En dix ans de mariage, John a rarement remarqué ce que je portais (à moins que je ne sois tout glamé) ou quelle taille je suis. Cela n'a pas d'importance. Une fois, il m'a dit: «Je ne connais personne dont la beauté est plus conforme à leur âme." Ma souffrance n'a pas approfondi son amour pour moi. Il a commencé à la partie la plus profonde de l'océan de notre relation et court au-dessous comme une rivière sous-marine. Ma souffrance ne fait qu'ouvrir de nouveaux canaux dans lesquels elle peut couler. Il est celui qui marche avec moi sur cette route, me confiant de trouver mon chemin au lieu de donner des conseils à genoux comme le font tant de connaissances bien intentionnées.

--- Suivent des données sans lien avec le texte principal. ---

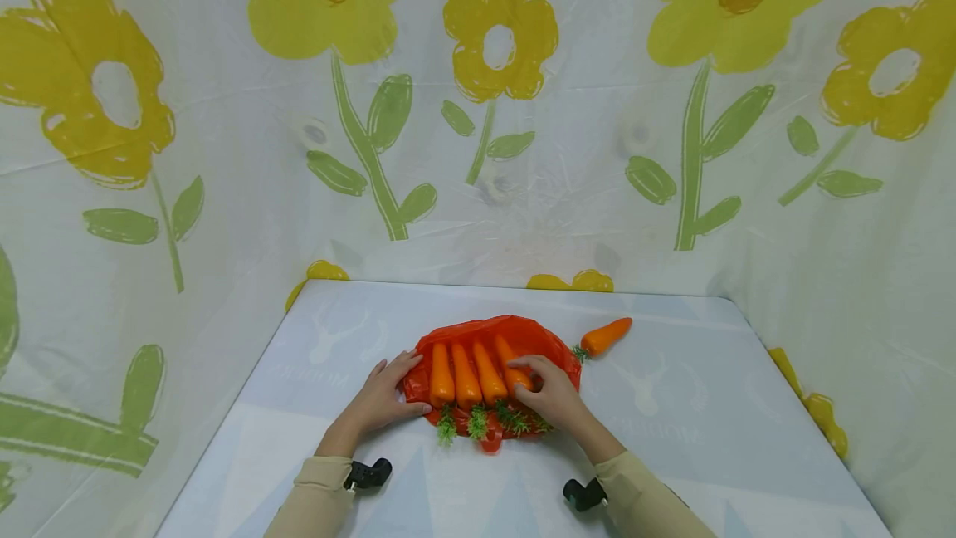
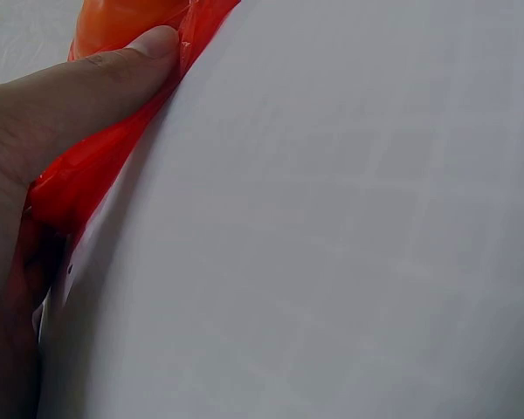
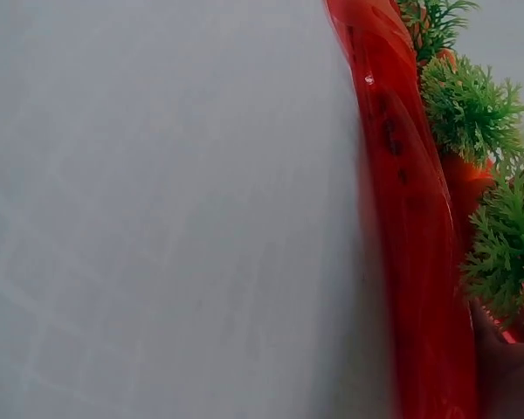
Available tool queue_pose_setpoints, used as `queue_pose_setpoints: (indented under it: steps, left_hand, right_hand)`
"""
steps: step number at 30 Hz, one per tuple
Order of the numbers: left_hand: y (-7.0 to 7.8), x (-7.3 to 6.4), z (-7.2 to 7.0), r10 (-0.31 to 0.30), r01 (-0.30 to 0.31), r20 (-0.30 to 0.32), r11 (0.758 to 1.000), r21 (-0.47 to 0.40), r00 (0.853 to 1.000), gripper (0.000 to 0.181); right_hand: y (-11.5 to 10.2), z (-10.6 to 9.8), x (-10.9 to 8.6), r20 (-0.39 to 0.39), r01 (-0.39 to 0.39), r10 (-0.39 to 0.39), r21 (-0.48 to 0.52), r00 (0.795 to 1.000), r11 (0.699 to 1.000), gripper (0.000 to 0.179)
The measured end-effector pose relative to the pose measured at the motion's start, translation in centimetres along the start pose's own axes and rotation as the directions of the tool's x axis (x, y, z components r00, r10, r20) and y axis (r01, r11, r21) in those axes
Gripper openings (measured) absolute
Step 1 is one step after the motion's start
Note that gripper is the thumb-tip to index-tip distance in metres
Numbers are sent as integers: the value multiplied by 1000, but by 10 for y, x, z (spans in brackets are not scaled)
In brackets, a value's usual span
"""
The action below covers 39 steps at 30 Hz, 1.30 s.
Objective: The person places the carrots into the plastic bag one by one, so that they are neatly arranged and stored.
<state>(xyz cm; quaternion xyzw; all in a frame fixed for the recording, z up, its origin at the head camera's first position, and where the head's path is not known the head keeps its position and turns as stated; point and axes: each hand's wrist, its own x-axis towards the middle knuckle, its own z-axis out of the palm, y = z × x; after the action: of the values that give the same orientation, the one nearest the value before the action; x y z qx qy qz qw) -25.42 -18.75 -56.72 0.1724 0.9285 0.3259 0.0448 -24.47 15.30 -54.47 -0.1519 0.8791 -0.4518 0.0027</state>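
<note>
Several orange toy carrots with green leafy tops lie side by side on a red plastic bag (image 1: 485,330), tops toward the person. At the bag's left edge rests the left hand (image 1: 382,397), its thumb and fingers spread; in the left wrist view the straight thumb (image 2: 105,87) presses on the red plastic. The right hand (image 1: 554,393) holds the rightmost carrot (image 1: 508,355) of the row, fingers curled over its thick end. In the right wrist view, leafy tops (image 3: 476,109) stick out past the red bag (image 3: 410,227), and most of that hand is hidden.
One more carrot (image 1: 608,336) lies on the pale patterned table (image 1: 657,471), to the right beyond the bag. A flower-printed curtain (image 1: 575,148) surrounds the table at the back and sides. Black devices (image 1: 369,473) are strapped at both wrists.
</note>
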Motion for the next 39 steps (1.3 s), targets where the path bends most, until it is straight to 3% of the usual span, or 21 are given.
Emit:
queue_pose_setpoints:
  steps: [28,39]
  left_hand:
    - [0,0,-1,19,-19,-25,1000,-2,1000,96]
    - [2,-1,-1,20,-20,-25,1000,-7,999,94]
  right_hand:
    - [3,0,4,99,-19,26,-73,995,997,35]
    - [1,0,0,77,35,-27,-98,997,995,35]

C'est ce qui arrive quand vous dites aux gens que vous pourriez mourir. Ils remplissent l'air tremblant de solutions étriquées pour asphyxier leur propre anxiété. Mais l'amour ne fait pas ça. La peur fait. L'amour écoute et voit et se souvient de qui nous sommes, alors même que nos visages se cicatrisent et que nos facultés échouent. Il n'essaie pas de réparer les choses qui sont cassées. Il tient notre brisement jusqu'au soleil afin que la lumière puisse trouver son chemin à travers les fissures. C'est comme ça qu'il gagne sa vie.

Plus tard dans l'après-midi, une autre maman a déposé Gabriella à la maison de l'école maternelle. Elle a couru dans le salon et m'a trouvée assise sur le sol à côté de la cheminée que John m'avait posée, où je passais des heures par jour à essayer de me réchauffer. Je me sentais tout le temps froid. Elle a chevauché ses jambes sur mes genoux et a regardé ma peau sans parler. Je voulais me détourner d'elle pour lui épargner cette laideur, mais je restais immobile, déterminé à ne pas brosser mes défauts ou à transmettre la version toxique de la beauté que j'avais achetée pendant tant d'années. Je voulais qu'elle grandisse en sachant ce qu'il m'a fallu des décennies pour apprendre et être aimée un jour car je suis aimé par son père – pour ce qu'elle est, pas ce que le monde exige d'elle ou comment quelqu'un s'attend à ce qu'elle la regarde. Je savais aussi que ce n'était pas mon travail de la protéger de ce qui arrivait à sa mère, mais de l'aider à la rencontrer selon ses propres termes. Alors je m'assis encore, attendant, jusqu'à ce qu'elle me prenne le visage dans ses petites mains et demande,

"Est-ce que ça fait mal, belle Maman? Dois-je l'embrasser mieux?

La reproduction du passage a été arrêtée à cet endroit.